Print out the records that follow, exactly and completely.

○ ○ ○

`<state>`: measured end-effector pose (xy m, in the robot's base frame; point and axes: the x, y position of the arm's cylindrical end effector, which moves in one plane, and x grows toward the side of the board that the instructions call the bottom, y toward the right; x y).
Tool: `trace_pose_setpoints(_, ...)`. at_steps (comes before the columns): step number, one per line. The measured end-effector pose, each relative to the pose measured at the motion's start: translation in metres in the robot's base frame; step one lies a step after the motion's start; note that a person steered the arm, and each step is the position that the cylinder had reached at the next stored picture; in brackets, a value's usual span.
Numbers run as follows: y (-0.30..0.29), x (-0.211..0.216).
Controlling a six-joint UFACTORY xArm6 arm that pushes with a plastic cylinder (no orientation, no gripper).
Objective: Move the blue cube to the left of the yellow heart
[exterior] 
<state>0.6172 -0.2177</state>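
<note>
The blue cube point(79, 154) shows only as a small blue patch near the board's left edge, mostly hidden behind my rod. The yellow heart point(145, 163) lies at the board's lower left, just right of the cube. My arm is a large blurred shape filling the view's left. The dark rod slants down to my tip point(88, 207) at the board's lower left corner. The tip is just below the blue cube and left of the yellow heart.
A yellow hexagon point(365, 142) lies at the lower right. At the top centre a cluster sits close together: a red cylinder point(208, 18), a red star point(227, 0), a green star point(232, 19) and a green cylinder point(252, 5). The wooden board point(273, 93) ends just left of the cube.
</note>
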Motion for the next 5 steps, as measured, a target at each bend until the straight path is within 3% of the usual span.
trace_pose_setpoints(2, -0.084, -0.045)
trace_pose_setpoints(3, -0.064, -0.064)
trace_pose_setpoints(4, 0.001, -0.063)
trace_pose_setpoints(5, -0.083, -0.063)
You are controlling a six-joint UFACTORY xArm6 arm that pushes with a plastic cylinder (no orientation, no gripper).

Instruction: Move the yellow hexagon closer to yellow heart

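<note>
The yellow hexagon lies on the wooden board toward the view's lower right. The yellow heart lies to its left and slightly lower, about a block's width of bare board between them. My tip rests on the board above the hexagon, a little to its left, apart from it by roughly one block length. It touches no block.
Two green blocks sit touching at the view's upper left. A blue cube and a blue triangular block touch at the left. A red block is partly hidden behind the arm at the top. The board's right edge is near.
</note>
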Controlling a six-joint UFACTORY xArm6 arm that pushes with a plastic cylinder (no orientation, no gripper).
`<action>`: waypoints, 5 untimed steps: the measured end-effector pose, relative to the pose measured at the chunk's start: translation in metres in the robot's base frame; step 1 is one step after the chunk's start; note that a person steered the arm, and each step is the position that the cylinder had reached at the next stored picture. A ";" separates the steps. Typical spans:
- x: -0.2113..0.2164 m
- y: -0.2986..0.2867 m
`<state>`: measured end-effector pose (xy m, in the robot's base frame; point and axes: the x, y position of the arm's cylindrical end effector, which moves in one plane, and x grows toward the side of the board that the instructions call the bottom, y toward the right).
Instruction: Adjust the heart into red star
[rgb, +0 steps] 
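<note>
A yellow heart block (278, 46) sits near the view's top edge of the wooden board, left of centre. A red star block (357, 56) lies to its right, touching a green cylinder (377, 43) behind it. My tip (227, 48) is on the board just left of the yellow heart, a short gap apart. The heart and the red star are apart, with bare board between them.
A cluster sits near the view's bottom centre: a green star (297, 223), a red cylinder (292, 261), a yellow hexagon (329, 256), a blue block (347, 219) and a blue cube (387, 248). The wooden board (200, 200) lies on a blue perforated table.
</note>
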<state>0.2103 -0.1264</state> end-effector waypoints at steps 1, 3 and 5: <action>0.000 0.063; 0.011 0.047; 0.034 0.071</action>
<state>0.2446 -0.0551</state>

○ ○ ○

## Exercise solution
`<state>`: measured end-effector pose (xy m, in the robot's base frame; point and axes: the x, y position of the arm's cylindrical end effector, which moves in one plane, and x grows toward the side of the board that the instructions call the bottom, y toward the right; x y).
Tool: `trace_pose_setpoints(_, ...)`. at_steps (comes before the columns): step number, one per line. The measured end-effector pose, each relative to the pose measured at the motion's start: translation in metres in the robot's base frame; step one lies a step after the motion's start; note that a person steered the arm, and each step is the position that the cylinder had reached at the next stored picture; in brackets, a value's usual span.
Numbers run as follows: y (-0.30..0.29), x (-0.211..0.216).
Controlling a six-joint UFACTORY xArm6 arm that pushes with a plastic cylinder (no orientation, no gripper).
Objective: Move the blue cube to the left of the yellow heart
[exterior] 
<state>0.6172 -0.2177</state>
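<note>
The blue cube point(79, 154) shows only as a small blue patch near the board's left edge, mostly hidden behind my rod. The yellow heart point(145, 163) lies at the board's lower left, just right of the cube. My arm is a large blurred shape filling the view's left. The dark rod slants down to my tip point(88, 207) at the board's lower left corner. The tip is just below the blue cube and left of the yellow heart.
A yellow hexagon point(365, 142) lies at the lower right. At the top centre a cluster sits close together: a red cylinder point(208, 18), a red star point(227, 0), a green star point(232, 19) and a green cylinder point(252, 5). The wooden board point(273, 93) ends just left of the cube.
</note>
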Motion for the next 5 steps, as measured, a target at each bend until the straight path is within 3% of the usual span.
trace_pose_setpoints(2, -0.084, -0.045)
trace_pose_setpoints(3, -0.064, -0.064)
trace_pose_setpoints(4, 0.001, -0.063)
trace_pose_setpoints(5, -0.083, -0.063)
You are controlling a six-joint UFACTORY xArm6 arm that pushes with a plastic cylinder (no orientation, no gripper).

Instruction: Move the yellow hexagon closer to yellow heart

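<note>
The yellow hexagon lies on the wooden board toward the view's lower right. The yellow heart lies to its left and slightly lower, about a block's width of bare board between them. My tip rests on the board above the hexagon, a little to its left, apart from it by roughly one block length. It touches no block.
Two green blocks sit touching at the view's upper left. A blue cube and a blue triangular block touch at the left. A red block is partly hidden behind the arm at the top. The board's right edge is near.
</note>
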Controlling a six-joint UFACTORY xArm6 arm that pushes with a plastic cylinder (no orientation, no gripper).
`<action>`: waypoints, 5 untimed steps: the measured end-effector pose, relative to the pose measured at the chunk's start: translation in metres in the robot's base frame; step 1 is one step after the chunk's start; note that a person steered the arm, and each step is the position that the cylinder had reached at the next stored picture. A ";" separates the steps. Typical spans:
- x: -0.2113..0.2164 m
- y: -0.2986..0.2867 m
`<state>`: measured end-effector pose (xy m, in the robot's base frame; point and axes: the x, y position of the arm's cylindrical end effector, which moves in one plane, and x grows toward the side of the board that the instructions call the bottom, y toward the right).
Instruction: Adjust the heart into red star
[rgb, +0 steps] 
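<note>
A yellow heart block (278, 46) sits near the view's top edge of the wooden board, left of centre. A red star block (357, 56) lies to its right, touching a green cylinder (377, 43) behind it. My tip (227, 48) is on the board just left of the yellow heart, a short gap apart. The heart and the red star are apart, with bare board between them.
A cluster sits near the view's bottom centre: a green star (297, 223), a red cylinder (292, 261), a yellow hexagon (329, 256), a blue block (347, 219) and a blue cube (387, 248). The wooden board (200, 200) lies on a blue perforated table.
</note>
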<state>0.2103 -0.1264</state> end-effector waypoints at steps 1, 3 and 5: <action>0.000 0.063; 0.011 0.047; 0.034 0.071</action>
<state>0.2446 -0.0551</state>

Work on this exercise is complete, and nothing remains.